■ **About this task**
The expected result is every line of the records, printed exactly.

■ **Records for this exercise**
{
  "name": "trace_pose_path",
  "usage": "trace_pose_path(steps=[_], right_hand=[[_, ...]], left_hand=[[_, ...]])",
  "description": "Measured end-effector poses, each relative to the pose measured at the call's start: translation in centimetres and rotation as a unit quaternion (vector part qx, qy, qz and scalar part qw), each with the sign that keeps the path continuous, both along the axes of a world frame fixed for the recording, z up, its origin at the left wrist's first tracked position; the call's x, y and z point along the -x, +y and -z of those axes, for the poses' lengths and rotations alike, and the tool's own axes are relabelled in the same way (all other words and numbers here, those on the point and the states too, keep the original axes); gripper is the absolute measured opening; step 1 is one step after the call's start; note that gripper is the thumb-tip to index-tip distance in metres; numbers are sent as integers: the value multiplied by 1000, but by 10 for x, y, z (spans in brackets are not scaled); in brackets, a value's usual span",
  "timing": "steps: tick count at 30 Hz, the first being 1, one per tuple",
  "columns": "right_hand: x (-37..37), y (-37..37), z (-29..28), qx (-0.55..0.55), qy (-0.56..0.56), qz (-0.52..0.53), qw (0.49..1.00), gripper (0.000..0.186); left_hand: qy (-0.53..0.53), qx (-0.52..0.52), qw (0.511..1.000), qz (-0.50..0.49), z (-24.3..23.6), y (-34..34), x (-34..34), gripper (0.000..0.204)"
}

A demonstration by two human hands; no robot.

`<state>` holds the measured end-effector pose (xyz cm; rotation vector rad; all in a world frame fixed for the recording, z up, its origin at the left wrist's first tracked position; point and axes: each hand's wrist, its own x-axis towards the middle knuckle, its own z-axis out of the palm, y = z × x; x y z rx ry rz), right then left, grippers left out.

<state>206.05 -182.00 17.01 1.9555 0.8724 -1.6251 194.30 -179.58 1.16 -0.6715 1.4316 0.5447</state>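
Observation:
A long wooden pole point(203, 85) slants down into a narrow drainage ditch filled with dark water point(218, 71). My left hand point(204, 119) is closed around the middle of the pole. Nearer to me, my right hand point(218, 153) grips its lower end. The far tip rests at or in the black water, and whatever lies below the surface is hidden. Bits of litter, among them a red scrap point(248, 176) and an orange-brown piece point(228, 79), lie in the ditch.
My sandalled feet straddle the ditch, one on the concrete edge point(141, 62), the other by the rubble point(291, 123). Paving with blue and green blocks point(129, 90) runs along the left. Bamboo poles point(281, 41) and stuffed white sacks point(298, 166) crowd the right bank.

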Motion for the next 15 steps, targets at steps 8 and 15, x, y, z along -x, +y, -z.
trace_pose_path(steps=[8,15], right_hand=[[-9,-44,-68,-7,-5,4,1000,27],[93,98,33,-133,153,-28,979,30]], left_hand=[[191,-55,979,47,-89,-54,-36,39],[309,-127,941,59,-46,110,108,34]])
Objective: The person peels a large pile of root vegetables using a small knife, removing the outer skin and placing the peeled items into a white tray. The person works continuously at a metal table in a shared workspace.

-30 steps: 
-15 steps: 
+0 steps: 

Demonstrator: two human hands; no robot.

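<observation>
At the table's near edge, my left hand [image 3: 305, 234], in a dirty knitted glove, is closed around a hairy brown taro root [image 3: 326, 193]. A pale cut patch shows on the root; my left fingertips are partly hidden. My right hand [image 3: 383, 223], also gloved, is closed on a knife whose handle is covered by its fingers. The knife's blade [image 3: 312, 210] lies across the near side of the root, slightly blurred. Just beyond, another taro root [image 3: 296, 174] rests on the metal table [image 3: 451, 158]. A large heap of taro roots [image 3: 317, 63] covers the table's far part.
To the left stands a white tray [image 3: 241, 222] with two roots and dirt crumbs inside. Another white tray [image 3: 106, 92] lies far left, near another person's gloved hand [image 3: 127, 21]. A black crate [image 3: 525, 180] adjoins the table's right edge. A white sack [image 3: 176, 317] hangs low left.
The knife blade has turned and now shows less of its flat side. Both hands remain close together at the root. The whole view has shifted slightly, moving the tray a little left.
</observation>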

■ **Answer for the task**
{
  "name": "trace_pose_path",
  "usage": "trace_pose_path(steps=[_], right_hand=[[_, ...]], left_hand=[[_, ...]])",
  "description": "Measured end-effector poses, each relative to the pose measured at the call's start: translation in centimetres and rotation as a unit quaternion (vector part qx, qy, qz and scalar part qw), each with the sign that keeps the path continuous, both along the axes of a world frame fixed for the recording, z up, its origin at the left wrist's first tracked position; the call's x, y and z point along the -x, +y and -z of those axes, for the poses' lengths and rotations alike, and the tool's own axes are relabelled in the same way (all other words and numbers here, those on the point and the states too, keep the original axes); gripper is the absolute measured opening; step 1 is one step after the call's start; note that gripper is the thumb-tip to index-tip distance in metres; numbers are sent as integers: the value multiplied by 1000, but by 10 for x, y, z (spans in brackets are not scaled); in brackets, a value's usual span",
  "timing": "steps: tick count at 30 Hz, the first being 1, one per tuple",
  "columns": "right_hand: x (-37..37), y (-37..37), z (-29..28), qx (-0.55..0.55), qy (-0.56..0.56), qz (-0.52..0.53), qw (0.49..1.00), gripper (0.000..0.186); left_hand: qy (-0.53..0.53), qx (-0.52..0.52), qw (0.511..1.000), qz (-0.50..0.49), z (-24.3..23.6), y (-34..34), x (-34..34), gripper (0.000..0.204)"
}

A demonstration by two human hands; no robot.

`<state>` holds the measured end-effector pose (xyz cm; rotation vector rad; all in a world frame fixed for the recording, z up, its origin at the left wrist's first tracked position; point and axes: each hand's wrist, its own x-axis towards the middle knuckle, its own z-axis out of the palm, y = z × x; x y z rx ry rz), right then left, grippers left out.

<state>206.05 -182.00 17.01 1.9555 0.8724 -1.6251 194.30 -179.58 1.16 -0.6715 1.4316 0.5447</state>
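Observation:
A long wooden pole point(203, 85) slants down into a narrow drainage ditch filled with dark water point(218, 71). My left hand point(204, 119) is closed around the middle of the pole. Nearer to me, my right hand point(218, 153) grips its lower end. The far tip rests at or in the black water, and whatever lies below the surface is hidden. Bits of litter, among them a red scrap point(248, 176) and an orange-brown piece point(228, 79), lie in the ditch.
My sandalled feet straddle the ditch, one on the concrete edge point(141, 62), the other by the rubble point(291, 123). Paving with blue and green blocks point(129, 90) runs along the left. Bamboo poles point(281, 41) and stuffed white sacks point(298, 166) crowd the right bank.
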
Motion for the next 15 steps, targets at steps 8 and 15, x, y, z along -x, +y, -z.
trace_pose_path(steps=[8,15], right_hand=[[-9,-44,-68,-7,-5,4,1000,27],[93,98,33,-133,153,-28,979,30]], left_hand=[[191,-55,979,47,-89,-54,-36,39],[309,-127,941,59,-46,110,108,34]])
Objective: The person peels a large pile of root vegetables using a small knife, removing the outer skin and placing the peeled items into a white tray. The person works continuously at a metal table in a shared workspace.

-30 steps: 
-15 steps: 
+0 steps: 

Demonstrator: two human hands; no robot.

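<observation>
At the table's near edge, my left hand [image 3: 305, 234], in a dirty knitted glove, is closed around a hairy brown taro root [image 3: 326, 193]. A pale cut patch shows on the root; my left fingertips are partly hidden. My right hand [image 3: 383, 223], also gloved, is closed on a knife whose handle is covered by its fingers. The knife's blade [image 3: 312, 210] lies across the near side of the root, slightly blurred. Just beyond, another taro root [image 3: 296, 174] rests on the metal table [image 3: 451, 158]. A large heap of taro roots [image 3: 317, 63] covers the table's far part.
To the left stands a white tray [image 3: 241, 222] with two roots and dirt crumbs inside. Another white tray [image 3: 106, 92] lies far left, near another person's gloved hand [image 3: 127, 21]. A black crate [image 3: 525, 180] adjoins the table's right edge. A white sack [image 3: 176, 317] hangs low left.
The knife blade has turned and now shows less of its flat side. Both hands remain close together at the root. The whole view has shifted slightly, moving the tray a little left.
</observation>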

The required output has been given in full.